NEW YORK (Reuters) - Lleyton Hewitt waved goodbye to the U.S. Open on Thursday, the tenacious Australian dragged kicking and screaming to the Flushing Meadows exit by countryman Bernard Tomic.
A player who constructed a career around a relentless fighting spirit that became his calling card, Hewitt was never going to leave the U.S. Open without a struggle and went down swinging until the very end, falling 6-3 6-2 3-6 5-7 7-5.
“I left it all out there again,” said Hewitt, a two-time grand slam winner. “A great atmosphere, it was nice to be able to turn it into a decent match.”
Set to retire after next year’s Australian Open, Hewitt may have lost a step and his groundstrokes are not as ferocious as they once were but the 34-year-old showed he has lost none of his combativeness during an enthralling three hour, 27 minute second round slugfest.
Hewitt gave Tomic, and the other young Australian players who have made headlines for all the wrong reasons in recent weeks, a demonstration of what it takes to be a winner, battling back from two sets down to give his fans one final thrill.
“I’m just very competitive.

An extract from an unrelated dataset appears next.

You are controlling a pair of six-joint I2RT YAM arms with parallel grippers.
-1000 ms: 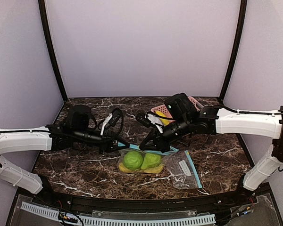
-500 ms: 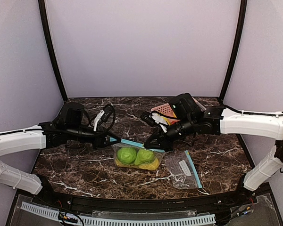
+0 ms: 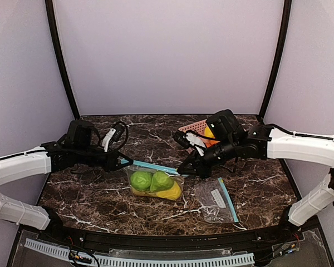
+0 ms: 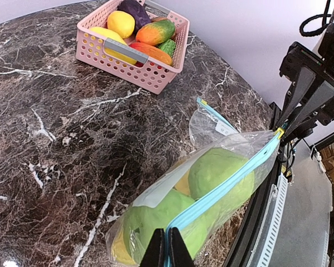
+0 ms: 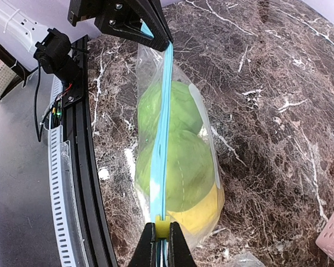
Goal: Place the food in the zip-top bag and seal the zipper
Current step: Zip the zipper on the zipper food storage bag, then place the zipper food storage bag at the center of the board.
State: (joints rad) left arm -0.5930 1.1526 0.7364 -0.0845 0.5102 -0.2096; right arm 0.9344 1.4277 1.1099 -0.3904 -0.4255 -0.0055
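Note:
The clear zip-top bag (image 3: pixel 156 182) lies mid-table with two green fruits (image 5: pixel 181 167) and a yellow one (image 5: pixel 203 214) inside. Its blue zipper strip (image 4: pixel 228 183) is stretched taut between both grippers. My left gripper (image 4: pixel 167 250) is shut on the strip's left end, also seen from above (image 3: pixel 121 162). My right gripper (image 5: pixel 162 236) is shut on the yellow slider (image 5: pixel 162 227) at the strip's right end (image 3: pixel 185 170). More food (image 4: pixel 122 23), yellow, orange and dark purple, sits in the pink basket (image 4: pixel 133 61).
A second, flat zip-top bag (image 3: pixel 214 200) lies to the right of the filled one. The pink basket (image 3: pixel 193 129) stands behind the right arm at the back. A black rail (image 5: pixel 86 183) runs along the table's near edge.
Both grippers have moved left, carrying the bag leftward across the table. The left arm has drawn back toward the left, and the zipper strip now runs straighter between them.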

I pride myself on getting the most out of myself,” said Hewitt, who is set to take over as his country’s Davis Cup captain and already taken on a mentoring role for some of Australia’s young players.

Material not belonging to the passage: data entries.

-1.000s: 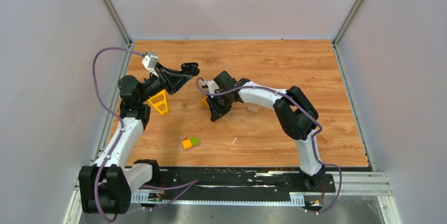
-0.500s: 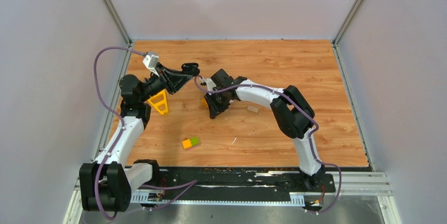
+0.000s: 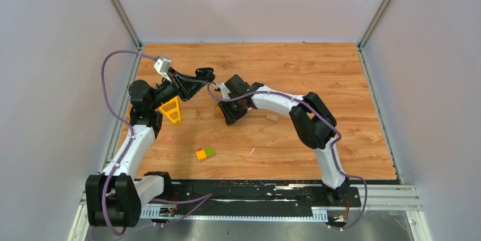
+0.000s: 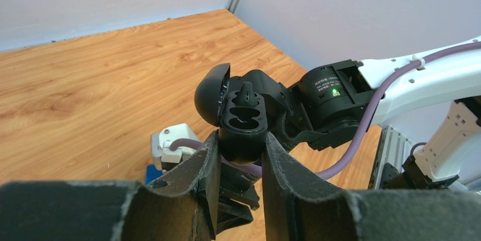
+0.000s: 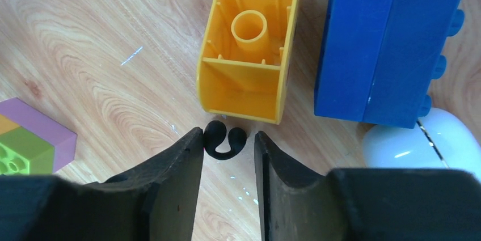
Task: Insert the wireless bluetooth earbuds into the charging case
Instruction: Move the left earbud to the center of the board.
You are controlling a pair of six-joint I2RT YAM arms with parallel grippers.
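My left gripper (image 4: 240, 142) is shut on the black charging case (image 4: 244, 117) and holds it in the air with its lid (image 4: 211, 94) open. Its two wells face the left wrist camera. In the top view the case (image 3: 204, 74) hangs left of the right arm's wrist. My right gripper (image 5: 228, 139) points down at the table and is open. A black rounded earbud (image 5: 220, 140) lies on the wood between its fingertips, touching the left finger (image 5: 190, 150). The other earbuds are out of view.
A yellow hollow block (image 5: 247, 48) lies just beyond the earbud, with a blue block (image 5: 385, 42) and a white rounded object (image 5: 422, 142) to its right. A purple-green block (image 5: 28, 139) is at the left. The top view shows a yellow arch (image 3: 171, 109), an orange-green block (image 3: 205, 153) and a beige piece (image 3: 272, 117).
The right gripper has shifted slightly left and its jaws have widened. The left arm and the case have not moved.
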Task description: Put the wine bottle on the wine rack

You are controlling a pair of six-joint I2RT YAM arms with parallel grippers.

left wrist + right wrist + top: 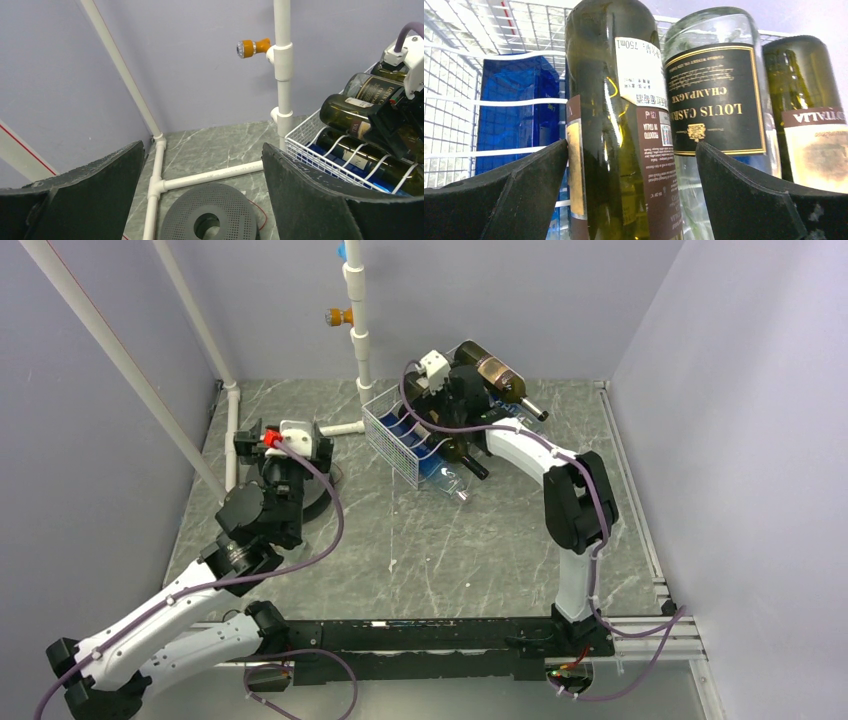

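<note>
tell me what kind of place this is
Probably a robot test cell: plain lavender panel walls box in a grey marble-patterned tabletop, a white plastic pipe frame stands on it, and a white wire wine rack holds dark glass bottles.

One wine rack (381,422), one spool (187,210), four bottles (604,125) visible (others possibly hidden).

From above, my right gripper (460,395) hides the middle of the wine rack (385,427). The wine bottle (609,125) runs off the right wrist view top and bottom.
</note>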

“I was able to somehow find a way. That’s what I’ve been renowned for in my career.
“If I can instill a little bit of that especially into the three promising young guys on the way up, you know, with their games and the weapons they have, then that’s just another positive for them.”
Playing on the grandstand court in the shadow of the Arthur Ashe Stadium where he won the 2001 U.S. Open final against Pete Sampras, Hewitt arrived ready for work sporting a no-nonsense expression and his trademark backwards baseball cap.

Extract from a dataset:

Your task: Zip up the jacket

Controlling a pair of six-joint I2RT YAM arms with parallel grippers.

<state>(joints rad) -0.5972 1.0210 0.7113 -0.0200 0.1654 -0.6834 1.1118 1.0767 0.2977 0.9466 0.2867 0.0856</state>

While Hewitt’s will to win remains intact, his skills have dulled, unable to convert two match points when leading 5-3 in the fifth to seal what would have been a fairytale victory.
“I knew from the point when he was coming back, it was not going to be easy because I kept thinking about watching his matches in the past, how he got out of them,” said Tomic, who moves on to meet 12th seeded Frenchman Richard Gasquet.
“It is so difficult playing him. I was very, very nervous when he led 5-3 in the fifth.
“He is a huge legend to me. I always looked up to him. I am sure a lot of people think he is a great legend, not just myself, so for me it was a privilege.”